### [Work instruction]
Once you find the line with "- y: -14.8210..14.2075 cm" in the data that follows, repeat it and every line after it exactly, through the line with "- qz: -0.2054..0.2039".

** Records shown follows **

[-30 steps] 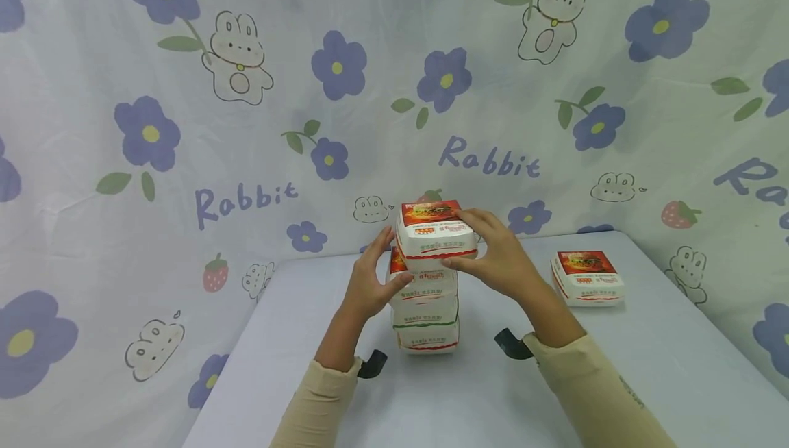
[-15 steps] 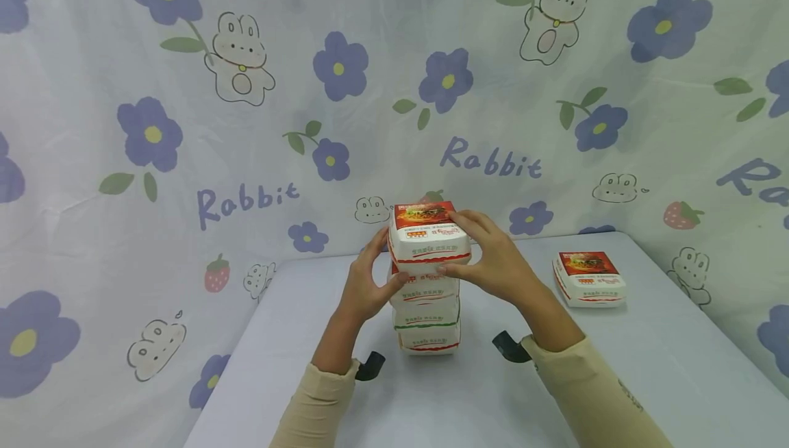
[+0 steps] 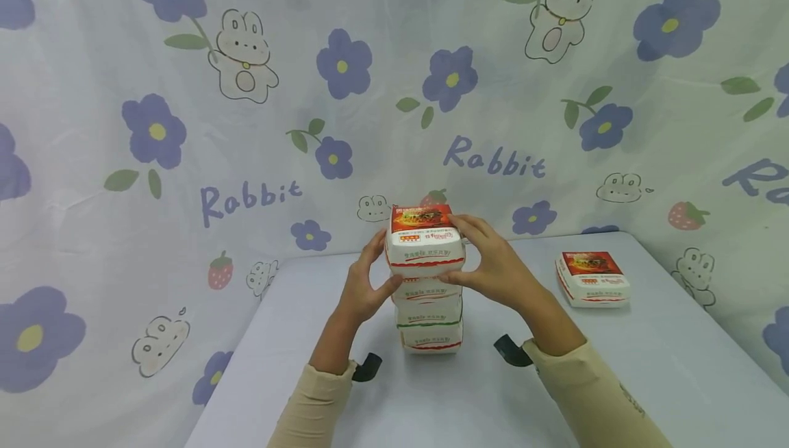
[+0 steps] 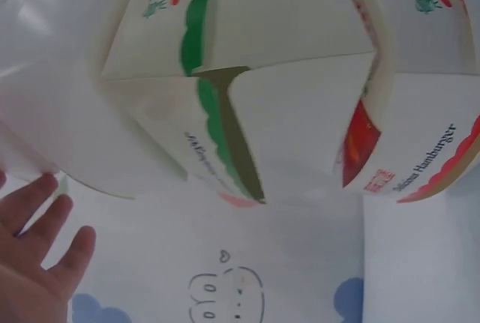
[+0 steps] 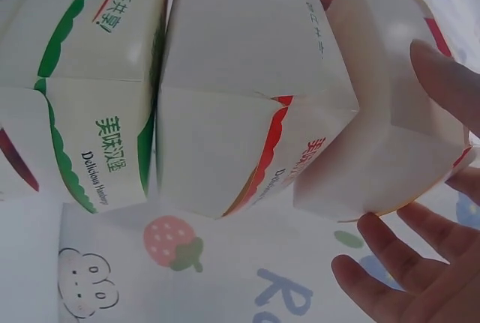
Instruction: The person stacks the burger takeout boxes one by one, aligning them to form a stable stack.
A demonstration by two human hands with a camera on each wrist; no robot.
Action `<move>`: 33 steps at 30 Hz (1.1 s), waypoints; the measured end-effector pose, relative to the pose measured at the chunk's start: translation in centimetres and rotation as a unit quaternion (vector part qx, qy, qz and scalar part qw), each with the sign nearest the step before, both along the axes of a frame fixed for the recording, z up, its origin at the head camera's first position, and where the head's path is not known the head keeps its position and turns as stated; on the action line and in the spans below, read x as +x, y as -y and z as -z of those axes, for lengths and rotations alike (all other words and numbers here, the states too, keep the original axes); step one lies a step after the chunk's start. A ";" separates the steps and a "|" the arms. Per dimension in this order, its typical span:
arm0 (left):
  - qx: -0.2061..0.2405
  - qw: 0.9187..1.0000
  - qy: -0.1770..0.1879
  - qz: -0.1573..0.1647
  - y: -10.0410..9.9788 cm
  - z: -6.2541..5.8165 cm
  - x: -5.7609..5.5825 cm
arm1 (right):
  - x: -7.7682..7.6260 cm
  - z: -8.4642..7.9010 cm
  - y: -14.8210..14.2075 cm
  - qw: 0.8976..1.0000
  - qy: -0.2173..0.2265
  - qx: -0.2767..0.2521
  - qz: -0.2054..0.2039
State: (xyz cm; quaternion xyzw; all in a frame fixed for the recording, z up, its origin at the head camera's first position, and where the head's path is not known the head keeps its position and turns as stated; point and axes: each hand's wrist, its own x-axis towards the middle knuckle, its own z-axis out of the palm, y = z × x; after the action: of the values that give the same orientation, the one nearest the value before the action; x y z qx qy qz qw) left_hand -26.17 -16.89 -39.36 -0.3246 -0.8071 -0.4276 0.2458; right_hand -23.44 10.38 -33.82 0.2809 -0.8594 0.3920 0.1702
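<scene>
A white hamburger box (image 3: 425,253) with a red burger picture on its lid sits at the top of a stack of similar boxes (image 3: 429,314), roughly lined up over them. My left hand (image 3: 362,285) grips its left side, thumb at the lower front corner. On the right, my right hand (image 3: 496,263) holds it with thumb low at the front and fingers along the lid's edge. The right wrist view shows the held box (image 5: 397,106) tilted against the plain white side of the box below (image 5: 225,76). Green-trimmed box (image 4: 300,113) fills the left wrist view's middle.
Another hamburger box (image 3: 593,283) lies on the white table (image 3: 653,372) to the right of the stack. Behind the table hangs a curtain (image 3: 382,126) printed with rabbits and purple flowers. Black curved pieces (image 3: 513,351) stick out at both wrists.
Both hands have shifted the top hamburger box left and slightly down, from off to the right to about in line with the stack. The separate box on the right has not moved.
</scene>
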 end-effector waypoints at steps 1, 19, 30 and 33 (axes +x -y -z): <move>0.000 1.000 0.002 0.002 0.0 0.2 -0.1 | 0.0 0.1 0.0 1.000 -0.001 0.000 -0.001; 0.007 1.000 0.018 0.014 -0.1 1.4 -0.3 | 0.2 1.1 -0.4 1.000 0.003 0.009 -0.002; 0.002 0.999 0.033 -0.007 -0.5 1.4 -0.3 | 0.2 1.1 -0.7 1.000 -0.008 0.013 0.005; 0.002 0.999 0.033 -0.010 -0.5 1.4 -0.3 | 0.2 1.0 -0.8 1.000 -0.010 0.011 0.006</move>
State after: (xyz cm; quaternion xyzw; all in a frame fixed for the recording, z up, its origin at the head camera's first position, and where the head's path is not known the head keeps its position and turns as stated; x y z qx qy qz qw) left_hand -26.45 -16.40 -40.76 -0.3022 -0.8170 -0.4370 0.2238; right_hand -23.22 11.16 -34.85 0.2815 -0.8634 0.3787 0.1784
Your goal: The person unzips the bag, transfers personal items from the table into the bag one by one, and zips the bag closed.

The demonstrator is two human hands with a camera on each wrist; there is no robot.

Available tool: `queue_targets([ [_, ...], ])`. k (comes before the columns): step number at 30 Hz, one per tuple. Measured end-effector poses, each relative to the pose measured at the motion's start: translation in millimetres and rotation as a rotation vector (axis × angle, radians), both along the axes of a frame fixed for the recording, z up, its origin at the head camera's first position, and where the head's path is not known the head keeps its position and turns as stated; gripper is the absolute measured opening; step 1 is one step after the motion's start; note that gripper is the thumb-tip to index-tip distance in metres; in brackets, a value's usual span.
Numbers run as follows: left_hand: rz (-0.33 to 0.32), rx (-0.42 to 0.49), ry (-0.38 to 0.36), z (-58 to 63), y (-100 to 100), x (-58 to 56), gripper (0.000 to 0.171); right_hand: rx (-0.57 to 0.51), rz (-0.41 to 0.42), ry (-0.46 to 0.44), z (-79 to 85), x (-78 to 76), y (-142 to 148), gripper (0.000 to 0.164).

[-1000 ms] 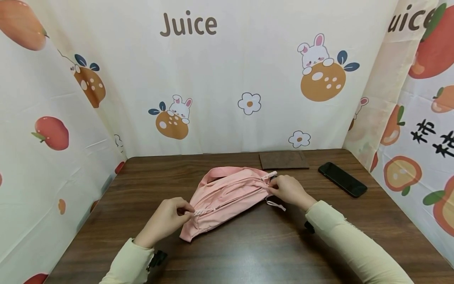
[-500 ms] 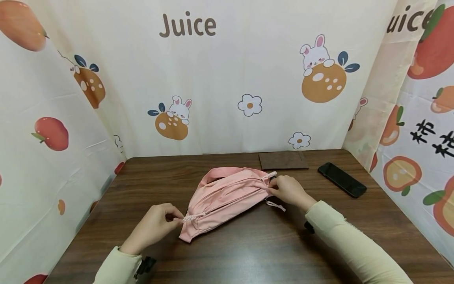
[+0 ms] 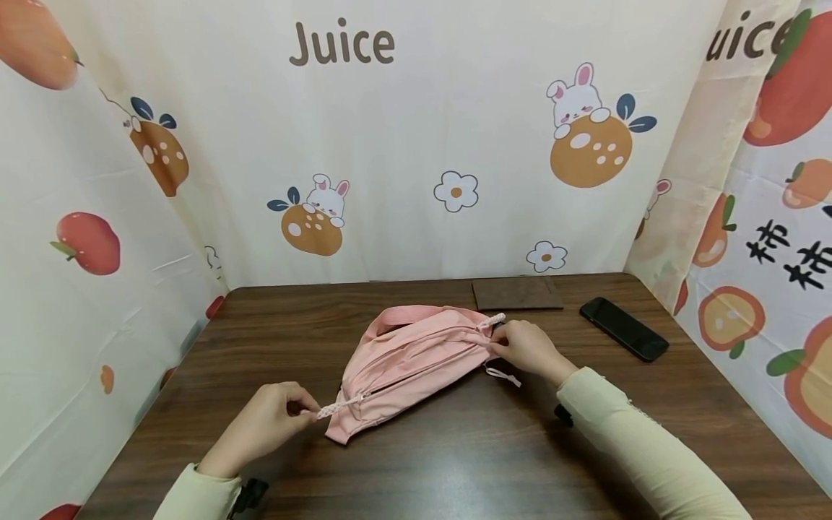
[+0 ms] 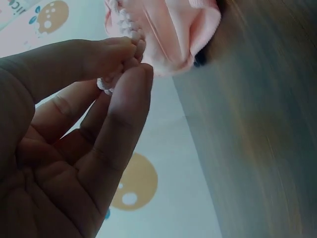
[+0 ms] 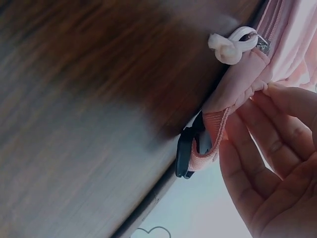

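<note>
A pink waist bag (image 3: 416, 361) lies slantwise on the table, its strap looped behind it. My left hand (image 3: 263, 426) pinches a braided zipper pull (image 3: 334, 409) between thumb and fingertip, off the bag's left end. In the left wrist view that braided cord (image 4: 130, 25) runs from the fingertips towards the pink cloth. At the bag's right end my right hand (image 3: 528, 350) pinches a fold of the fabric. The right wrist view shows the thumb and fingers on the cloth, beside a black buckle (image 5: 184, 151) and a knotted white zipper cord (image 5: 230, 47).
A black phone (image 3: 624, 328) lies at the right of the wooden table (image 3: 442, 469). Behind the bag, a flat brown rectangular item (image 3: 518, 294) lies at the back edge. Printed curtains (image 3: 390, 130) stand around the back and sides.
My left hand has moved left and towards me with the zipper pull, drawing it along to the bag's left end. The right hand has stayed at the right end.
</note>
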State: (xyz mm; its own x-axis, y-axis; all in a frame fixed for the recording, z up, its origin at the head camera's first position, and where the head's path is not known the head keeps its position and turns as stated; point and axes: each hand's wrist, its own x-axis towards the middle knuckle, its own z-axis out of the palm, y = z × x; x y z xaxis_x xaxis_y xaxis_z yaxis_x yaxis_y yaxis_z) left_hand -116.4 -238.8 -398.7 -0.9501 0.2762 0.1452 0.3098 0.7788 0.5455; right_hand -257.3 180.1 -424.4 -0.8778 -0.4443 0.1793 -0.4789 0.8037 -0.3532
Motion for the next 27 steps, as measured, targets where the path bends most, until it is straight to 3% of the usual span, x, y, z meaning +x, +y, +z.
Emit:
queue_targets([
  [8,0.015,0.005,-0.023,-2.8,-8.0,4.0,0.014,-0.005,-0.012,-0.024,0.2,-0.3,-1.3,0.012],
  [27,0.001,-0.037,-0.042,-14.8,6.9,-9.0,0.018,0.008,-0.004,-0.028,1.0,-1.2,-1.8,0.012],
])
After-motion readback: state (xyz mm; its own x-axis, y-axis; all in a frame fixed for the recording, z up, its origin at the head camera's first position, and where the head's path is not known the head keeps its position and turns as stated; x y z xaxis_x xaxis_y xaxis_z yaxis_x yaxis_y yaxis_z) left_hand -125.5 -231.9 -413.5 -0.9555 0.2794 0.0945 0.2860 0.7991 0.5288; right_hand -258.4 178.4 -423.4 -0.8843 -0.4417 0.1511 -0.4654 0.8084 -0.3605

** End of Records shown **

### [Exercise output]
  - y: -14.8210..14.2075 cm
  - qw: 0.8976..1.0000
  - qy: -0.2173..0.2265
  - qx: -0.2767..0.2521
  - qz: -0.2054..0.2039

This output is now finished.